Should contest rules allow and act upon 599K QRM reports?

Saturday, 24 March 2012

KOSS SB45 Headset with Elecraft K3

Bought this headset on Amazon for £20 after reading some mail on the Elecraft reflector. I wanted an electret mic so this meant either the SB45 or SB49. The only difference is that the SB45 doesn't have a volume control on the lead (which I think is a pest for radio use anyway).

The good:
The headset is very comfortable. So far 8hrs continuous in CQWW WPX and no issues. Fits over my big lugs comfortably and gives a reasonable amount of sound isolation.
Rx and tx audio are superb with the K3 (flat tx equaliser settings).
The headset can fold up into a very neat ball allowing easier packing for dxpeditions etc.

The bad:
The lead is very thin and I suspect has not much in the way of a screen, but so far no RF issues with a small ferrite placed half way along the lead (just in case).
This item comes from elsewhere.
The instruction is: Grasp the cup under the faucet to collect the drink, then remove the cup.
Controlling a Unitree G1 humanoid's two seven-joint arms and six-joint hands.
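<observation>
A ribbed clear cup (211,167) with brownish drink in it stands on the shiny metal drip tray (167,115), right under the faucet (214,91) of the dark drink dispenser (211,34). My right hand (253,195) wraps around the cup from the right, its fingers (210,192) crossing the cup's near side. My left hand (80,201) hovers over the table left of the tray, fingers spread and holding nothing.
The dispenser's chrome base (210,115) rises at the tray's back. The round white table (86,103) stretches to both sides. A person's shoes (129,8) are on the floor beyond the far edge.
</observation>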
The microphone stalk is very flimsy and not very adjustable, but it seems to sit in the right position.

Overall it's a great purchase and makes me a bit embarrassed at spending a comparative fortune on a Heil headset.

Sunday, 11 March 2012

ERC (Easy Rotator Control) kit

One of my friends (MM0GPZ) put me onto this handy kit. It converts your old manual rotator controller to a PC driven one (retains manual capability). The photo above shows the new serial and power cables at the bottom right of the shot.

The advantage is that logging programs such as WinTest (wtRotators) can turn your antenna for you. If you enter a callsign and type (Ctrl-F12) for short path or (Alt-F12) for long path, the wtRotators program will automatically turn the antenna to the correct bearing for that station. The ERC uses the HyGain DRU-1 protocol so WinTest must be set up to expect this protocol and not Yaesu or whatever controller you are using. Once this is setup correctly, you get a nice on-screen digital bearing with manual adjustment icons all at the tip of your mouse.
I found a link on the internet describing GU0SUP's install in the same rotator controller case so I copied his installation location.
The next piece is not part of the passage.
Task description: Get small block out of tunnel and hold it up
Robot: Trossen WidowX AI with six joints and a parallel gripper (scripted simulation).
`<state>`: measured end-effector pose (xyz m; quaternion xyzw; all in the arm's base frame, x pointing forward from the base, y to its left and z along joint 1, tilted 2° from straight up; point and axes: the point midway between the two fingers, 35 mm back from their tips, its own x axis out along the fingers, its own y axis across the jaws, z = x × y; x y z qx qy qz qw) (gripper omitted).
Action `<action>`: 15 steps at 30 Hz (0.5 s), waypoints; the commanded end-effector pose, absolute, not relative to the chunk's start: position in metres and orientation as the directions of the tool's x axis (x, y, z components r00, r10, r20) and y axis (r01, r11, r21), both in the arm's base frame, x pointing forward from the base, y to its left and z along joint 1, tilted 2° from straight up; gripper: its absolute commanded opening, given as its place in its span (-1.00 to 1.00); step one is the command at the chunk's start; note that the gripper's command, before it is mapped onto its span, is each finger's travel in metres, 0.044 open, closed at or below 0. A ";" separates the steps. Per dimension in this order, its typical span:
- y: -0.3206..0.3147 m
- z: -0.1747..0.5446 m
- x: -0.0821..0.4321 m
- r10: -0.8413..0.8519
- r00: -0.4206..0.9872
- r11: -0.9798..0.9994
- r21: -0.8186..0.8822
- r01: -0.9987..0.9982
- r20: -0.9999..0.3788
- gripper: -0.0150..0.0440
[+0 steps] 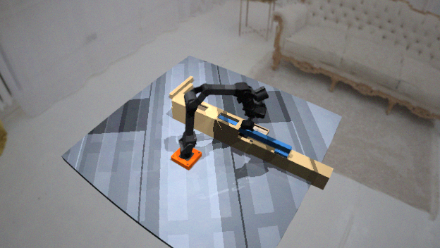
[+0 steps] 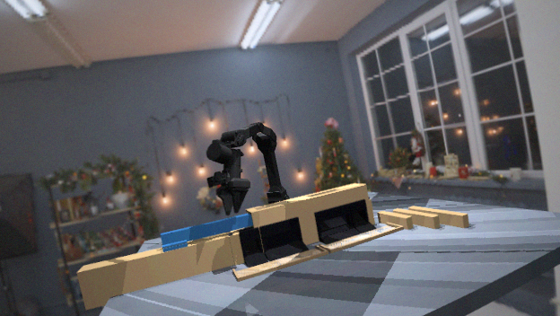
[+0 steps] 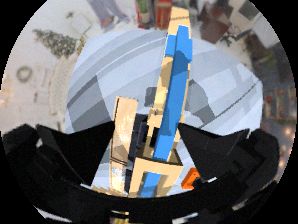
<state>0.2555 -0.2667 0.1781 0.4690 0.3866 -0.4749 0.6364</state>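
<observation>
Tool (image 1: 247, 124) (image 2: 231, 213) (image 3: 147, 125) spread wide, above blue handle (image 1: 266, 138) (image 2: 206, 229) (image 3: 175, 95), near tan tunnel (image 1: 225, 132) (image 2: 309, 224) (image 3: 157, 169), 1 arm.

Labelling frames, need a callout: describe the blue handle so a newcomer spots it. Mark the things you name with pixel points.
Find the long tan tunnel (image 1: 204, 124) (image 2: 301, 207) (image 3: 159, 169) on the striped table. From the mouth of its covered part, a long blue bar (image 1: 266, 138) (image 2: 211, 228) (image 3: 176, 95) runs out along the lower tan section. Unlike the loose tan rods (image 2: 424, 218), it's blue.

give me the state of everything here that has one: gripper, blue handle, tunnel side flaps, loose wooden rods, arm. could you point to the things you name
gripper (image 1: 247, 124) (image 2: 231, 213) (image 3: 147, 125): open, fingers pointing down, nothing held
blue handle (image 1: 269, 139) (image 2: 208, 227) (image 3: 175, 95): sticking out of the tunnel's end, ungripped
tunnel side flaps (image 2: 287, 264) (image 3: 125, 117): folded down, openings exposed
loose wooden rods (image 2: 439, 216): lying side by side
arm (image 1: 218, 89) (image 2: 271, 168): bent over the tunnel
</observation>
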 end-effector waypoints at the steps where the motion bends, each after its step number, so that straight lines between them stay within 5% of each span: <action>1: -0.300 0.167 0.228 -0.214 0.211 -0.040 0.224 0.974 -0.954 1.00; 15: -0.302 0.158 0.227 -0.212 0.209 -0.046 0.223 0.974 -0.955 1.00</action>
The kit arrived in 5 days from Germany. It had 1x 22pF capacitor missing which I replaced from my spares box, but apart from that all went together in around 3 hours (+2 hours installation into controller) and worked first time.
I squeezed the ERC into my G-600RC rotator control box and connected it up to the serial com port on my PC. I used a wallwart PSU to power the ERC.

Rene DF9GR very gratiously allowed me the DXCC 10 Euro discount for being the first GM claimant. The final bill was 66 Euro.

Calibration went without a hitch. I tried transmitting 400w through a 3 ele yagi on the 10m band (approximately 15m away) pointed directly at the controller and observed no effects. I'm very pleased with the results so far.

Friday, 9 March 2012

Maxon CM70 cb radio, 10m FM/AM (new for £60)

Maxon CM70 on 29.100MHz (shown here in frequency display mode rather than channel display mode). In researching it, I hadn't found a picture of it displaying frequency so wasn't sure until it arrived.

Step is 10KHz with readout ending in a 0KHz (PO) or 5KHz (RU). I'm using it in PO mode in the picture. It is bang on frequency.

This CB radio has an incredible coverage of 25MHz - 30.1MHz. As shown in the picture, the output is approximately 3w on 29.100 (the start of the new simplex FM allocation in the UK).

There are no conventional rotary controls on the front panel which is good for reliability and robustness for mobile life. Most of the important features can be controlled from the microphone.

Audio souds strong and clear on both FM and AM. Time will tell how the rx is but reports are that is plenty sensitive on CB frequencies.

Electronics are mostly surface mount and build quality looks good apart from a large blob of solder which was rattling about inside the case on arrival.

Bought for £60 (72 Euro) from Free post and packaging from Greece. It took 5 days to arrive, truely a modern miracle. My thanks goes to
Yiannis Kontarinis for providing this radio at £40 less than anyone in the UK.